ACTION ITEM.
With pictures omitted, restate the data word for word.
--- DATASET CONTENT ---
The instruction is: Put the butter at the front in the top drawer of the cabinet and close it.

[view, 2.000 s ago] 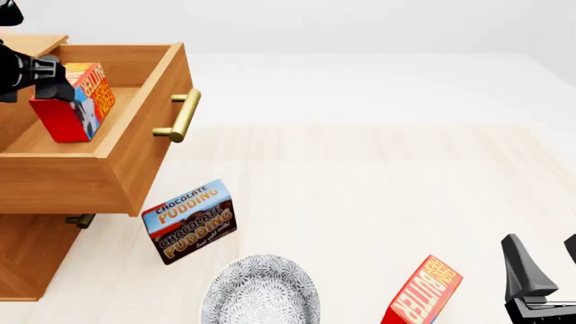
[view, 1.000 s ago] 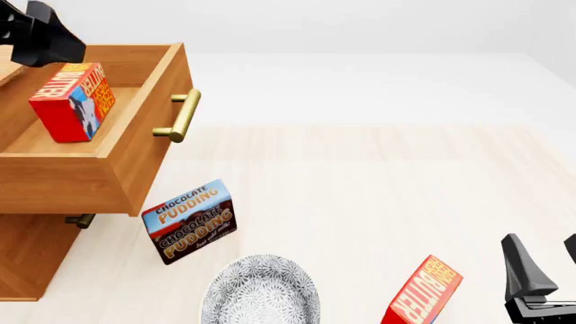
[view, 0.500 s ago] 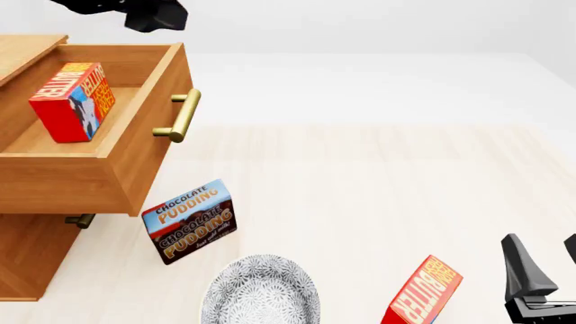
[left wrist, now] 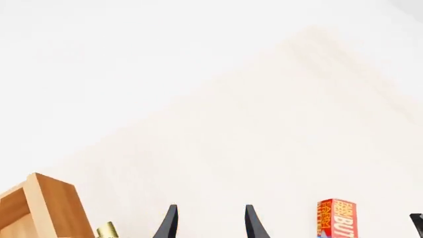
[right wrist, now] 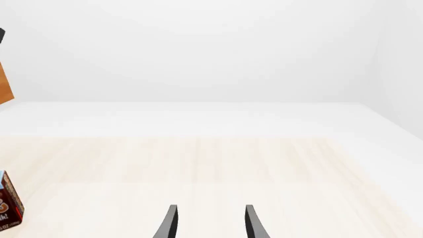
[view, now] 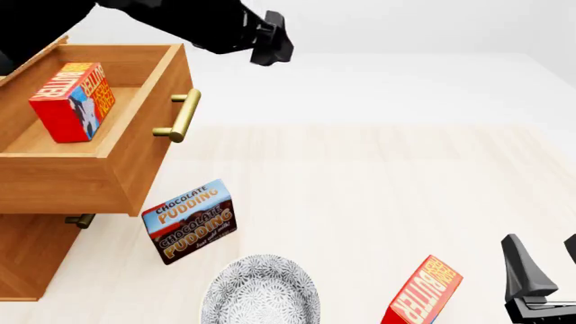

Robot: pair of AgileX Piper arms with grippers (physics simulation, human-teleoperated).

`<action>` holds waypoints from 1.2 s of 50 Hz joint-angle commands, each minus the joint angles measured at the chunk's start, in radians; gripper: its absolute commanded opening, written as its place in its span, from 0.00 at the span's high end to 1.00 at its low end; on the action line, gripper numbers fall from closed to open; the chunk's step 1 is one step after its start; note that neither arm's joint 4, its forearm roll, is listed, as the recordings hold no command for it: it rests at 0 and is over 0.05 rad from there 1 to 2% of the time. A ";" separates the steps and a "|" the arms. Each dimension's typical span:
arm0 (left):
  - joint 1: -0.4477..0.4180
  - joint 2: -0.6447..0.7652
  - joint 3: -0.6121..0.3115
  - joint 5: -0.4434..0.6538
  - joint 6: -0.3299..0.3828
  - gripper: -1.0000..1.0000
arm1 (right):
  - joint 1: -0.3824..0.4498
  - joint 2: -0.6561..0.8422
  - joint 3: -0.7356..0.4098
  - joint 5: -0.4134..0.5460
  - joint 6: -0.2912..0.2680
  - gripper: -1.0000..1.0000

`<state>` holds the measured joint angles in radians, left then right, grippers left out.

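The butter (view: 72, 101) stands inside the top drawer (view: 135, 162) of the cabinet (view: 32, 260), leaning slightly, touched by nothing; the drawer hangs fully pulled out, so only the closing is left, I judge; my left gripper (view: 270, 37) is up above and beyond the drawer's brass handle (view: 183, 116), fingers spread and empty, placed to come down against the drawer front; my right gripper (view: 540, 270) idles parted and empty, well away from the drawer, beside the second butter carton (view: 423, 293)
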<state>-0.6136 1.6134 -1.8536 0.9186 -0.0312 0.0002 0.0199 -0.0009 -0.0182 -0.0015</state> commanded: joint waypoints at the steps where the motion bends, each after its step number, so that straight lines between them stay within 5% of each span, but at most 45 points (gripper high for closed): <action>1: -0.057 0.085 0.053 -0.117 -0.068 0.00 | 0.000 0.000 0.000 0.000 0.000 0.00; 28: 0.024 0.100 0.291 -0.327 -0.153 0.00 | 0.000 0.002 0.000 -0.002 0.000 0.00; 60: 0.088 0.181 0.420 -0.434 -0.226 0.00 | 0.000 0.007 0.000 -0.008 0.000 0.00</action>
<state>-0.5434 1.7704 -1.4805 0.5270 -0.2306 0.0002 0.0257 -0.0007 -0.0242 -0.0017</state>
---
RESPONSE.
The instruction is: Put the butter at the front in the top drawer of the cabinet and close it.

[view, 2.000 s ago] 
[view, 1.000 s ago] 
[view, 0.500 s ago] 
[left wrist, now] 
[right wrist, now] 
[view, now] 

Robot: pair of AgileX Piper arms with grippers (physics simulation, human-teleoperated).

`<action>` holds waypoints from 1.2 s of 50 Hz joint-angle commands, each minus the joint angles measured at the chunk's start, in radians; gripper: its absolute commanded opening, written as its place in its span, from 0.00 at the span's high end to 1.00 at its low end; on the action line, gripper numbers fall from closed to open; the chunk's step 1 is one step after its start; note that neither arm's joint 4, its forearm roll, is listed, as the recordings hold no command for it: it rests at 0 and is over 0.05 rad from there 1 to 2% of the time. A ";" separates the steps and a "|" the arms. Each dimension's typical span:
arm0 (left):
  - joint 1: -0.4477..0.4180
  - joint 2: -0.6447..0.7652
  - joint 3: -0.6121..0.3115
  - joint 5: -0.4434..0.6538
  - joint 6: -0.3299..0.3828
  - gripper: -1.0000..1.0000
arm1 (right):
  - joint 1: -0.3824..0.4498
  - joint 2: -0.6561..0.8422
  - joint 3: -0.7356..0.4098
  - joint 5: -0.4134..0.5460
  - joint 6: -0.2912..0.2680
  - gripper: -1.0000..1.0000

`<state>` holds the measured joint angles in radians, left then right, grippers left out.

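The butter (view: 72, 101) stands inside the top drawer (view: 135, 162) of the cabinet (view: 32, 260), leaning slightly, touched by nothing; the drawer hangs fully pulled out, so only the closing is left, I judge; my left gripper (view: 270, 37) is up above and beyond the drawer's brass handle (view: 183, 116), fingers spread and empty, placed to come down against the drawer front; my right gripper (view: 540, 270) idles parted and empty, well away from the drawer, beside the second butter carton (view: 423, 293)
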<state>-0.6136 1.6134 -1.8536 0.9186 -0.0312 0.0002 0.0199 -0.0009 -0.0182 -0.0015</state> commanded: joint waypoints at the steps where the motion bends, each after its step number, so that straight lines between them stay within 5% of each span, but at most 45 points (gripper high for closed): <action>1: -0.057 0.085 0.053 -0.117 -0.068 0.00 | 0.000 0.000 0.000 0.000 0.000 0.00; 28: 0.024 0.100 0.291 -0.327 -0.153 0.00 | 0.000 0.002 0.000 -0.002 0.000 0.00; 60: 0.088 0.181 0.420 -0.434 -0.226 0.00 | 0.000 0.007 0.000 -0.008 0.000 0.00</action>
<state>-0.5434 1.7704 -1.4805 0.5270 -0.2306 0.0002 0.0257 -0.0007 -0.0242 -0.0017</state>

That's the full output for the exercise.